李双志:一代代不以高论哗众而于静默处持久耕耘的译者,延续了德国汉学沟通中西的使命感和传统。他们让我们可以像三百多年前的莱布尼茨一样期望,欧亚大陆两端的两大文化之邦,将在精神领域里,在文学与思想的交汇处,跨越种种障碍,相遇相知,共同领取优秀民族的金苹果。

第一代中有三位杰出汉学家:卫礼贤(RichardWihelm)、库恩(FranzKuhn)和福尔克(AlfredFroke)。卫礼贤和库恩作为中文德译的两座高峰,展示了德国汉学在巅峰时期对欧洲乃至整个西方世界的辐射力。尤其是卫礼贤对群经之首《易经》的德语翻译,更是中华典籍外译史上的空前壮举与标杆之作,以致众多后出的其他语言译本都要参考此译本甚至直接由该译本转译。库恩所译《红楼梦》和《金瓶梅》等明清小说在德国至今畅销不衰,也曾引来欧洲其他国家的译者效仿以致挪用。福尔克的成长经历在第一代汉学教授中颇有代表性,先追随德国外交官员到中国驻留多年,归国后才投身汉学研究,从此专心治学心无旁骛。他译介《论衡》,写出了德国汉学扛鼎之作的《中国哲学史》,获得欧洲汉学界第一大奖儒莲奖。
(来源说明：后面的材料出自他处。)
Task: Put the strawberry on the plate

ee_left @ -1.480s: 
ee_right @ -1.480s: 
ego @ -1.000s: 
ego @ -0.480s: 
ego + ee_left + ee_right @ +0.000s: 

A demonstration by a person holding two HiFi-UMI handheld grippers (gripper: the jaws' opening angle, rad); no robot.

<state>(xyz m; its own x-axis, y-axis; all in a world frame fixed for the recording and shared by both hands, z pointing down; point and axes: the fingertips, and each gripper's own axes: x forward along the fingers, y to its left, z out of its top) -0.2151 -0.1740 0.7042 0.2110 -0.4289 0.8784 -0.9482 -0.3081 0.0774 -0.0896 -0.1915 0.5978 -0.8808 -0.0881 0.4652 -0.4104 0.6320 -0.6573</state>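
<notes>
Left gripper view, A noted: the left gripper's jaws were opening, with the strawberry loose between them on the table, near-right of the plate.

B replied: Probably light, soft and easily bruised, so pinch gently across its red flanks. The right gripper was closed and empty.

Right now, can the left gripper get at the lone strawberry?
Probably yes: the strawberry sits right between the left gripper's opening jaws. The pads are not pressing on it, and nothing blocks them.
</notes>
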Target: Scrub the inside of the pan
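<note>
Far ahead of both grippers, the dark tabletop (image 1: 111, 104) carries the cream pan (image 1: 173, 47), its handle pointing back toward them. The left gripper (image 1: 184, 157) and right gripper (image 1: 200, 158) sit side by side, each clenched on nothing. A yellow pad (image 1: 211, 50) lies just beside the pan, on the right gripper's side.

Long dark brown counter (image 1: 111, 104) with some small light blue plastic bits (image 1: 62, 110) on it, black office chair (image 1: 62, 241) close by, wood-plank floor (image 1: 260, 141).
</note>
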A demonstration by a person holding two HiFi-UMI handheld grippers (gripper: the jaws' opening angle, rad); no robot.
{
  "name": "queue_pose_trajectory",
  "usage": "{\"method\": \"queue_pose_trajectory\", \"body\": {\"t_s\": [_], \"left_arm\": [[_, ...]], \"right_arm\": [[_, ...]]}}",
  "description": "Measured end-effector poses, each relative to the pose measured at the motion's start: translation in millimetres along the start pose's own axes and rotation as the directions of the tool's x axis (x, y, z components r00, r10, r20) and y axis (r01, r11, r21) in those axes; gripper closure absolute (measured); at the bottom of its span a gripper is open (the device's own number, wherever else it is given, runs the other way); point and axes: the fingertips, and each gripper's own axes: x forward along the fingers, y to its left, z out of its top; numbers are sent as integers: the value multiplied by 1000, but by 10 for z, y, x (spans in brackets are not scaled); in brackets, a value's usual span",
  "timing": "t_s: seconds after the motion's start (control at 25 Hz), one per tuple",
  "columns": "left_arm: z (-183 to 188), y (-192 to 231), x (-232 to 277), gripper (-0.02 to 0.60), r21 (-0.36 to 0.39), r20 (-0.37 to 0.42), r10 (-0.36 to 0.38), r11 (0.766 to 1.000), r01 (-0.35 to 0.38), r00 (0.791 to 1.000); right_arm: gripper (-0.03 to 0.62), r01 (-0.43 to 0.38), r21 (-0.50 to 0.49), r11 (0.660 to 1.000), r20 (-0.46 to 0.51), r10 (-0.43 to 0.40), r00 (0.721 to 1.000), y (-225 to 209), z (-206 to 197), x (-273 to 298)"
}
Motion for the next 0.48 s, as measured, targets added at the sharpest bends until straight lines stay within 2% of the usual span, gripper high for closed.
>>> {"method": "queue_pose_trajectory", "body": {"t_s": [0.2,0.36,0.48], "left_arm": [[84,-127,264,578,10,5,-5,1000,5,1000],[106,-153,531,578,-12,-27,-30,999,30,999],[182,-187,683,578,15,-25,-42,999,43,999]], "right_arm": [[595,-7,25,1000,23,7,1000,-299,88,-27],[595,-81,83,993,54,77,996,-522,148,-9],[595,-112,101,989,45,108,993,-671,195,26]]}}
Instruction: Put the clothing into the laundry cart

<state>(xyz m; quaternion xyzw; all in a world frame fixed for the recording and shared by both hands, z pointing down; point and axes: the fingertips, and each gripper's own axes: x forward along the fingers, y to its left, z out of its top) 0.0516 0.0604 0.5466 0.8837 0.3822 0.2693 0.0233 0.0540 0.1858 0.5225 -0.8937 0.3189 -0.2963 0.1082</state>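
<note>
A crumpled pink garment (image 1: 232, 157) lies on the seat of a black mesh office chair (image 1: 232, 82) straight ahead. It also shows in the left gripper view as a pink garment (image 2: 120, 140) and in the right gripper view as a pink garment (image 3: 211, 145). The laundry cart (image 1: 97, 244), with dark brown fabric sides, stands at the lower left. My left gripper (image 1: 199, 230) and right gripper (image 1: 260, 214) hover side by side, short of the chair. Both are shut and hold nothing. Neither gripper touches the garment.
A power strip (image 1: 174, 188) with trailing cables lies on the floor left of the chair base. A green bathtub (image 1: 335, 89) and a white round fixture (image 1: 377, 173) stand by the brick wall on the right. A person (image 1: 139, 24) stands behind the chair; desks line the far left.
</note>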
第二代经历了纳粹政权的暴政、战争年代的动乱、冷战岁月的波折、学术生态的多变、资本市场的裹挟,所幸他们始终不为外部风云所动而在汉字世界里继续沉潜吟咏,为传达中国文化的精深美妙而孜孜笔耕。代表人物德邦展示出比较诗学的开阔视野,留下了比较研究的重要著述。

对第三代而言,中国日益崛起,中德交往日盛,对中国的关注和了解中国的兴趣在今日德国乃至世界都非往日可比。然而文化沟通却还有待他们的更多努力,尤其需要不带偏见和谬论的真诚使者在两种语言、两种文化之间来回连通。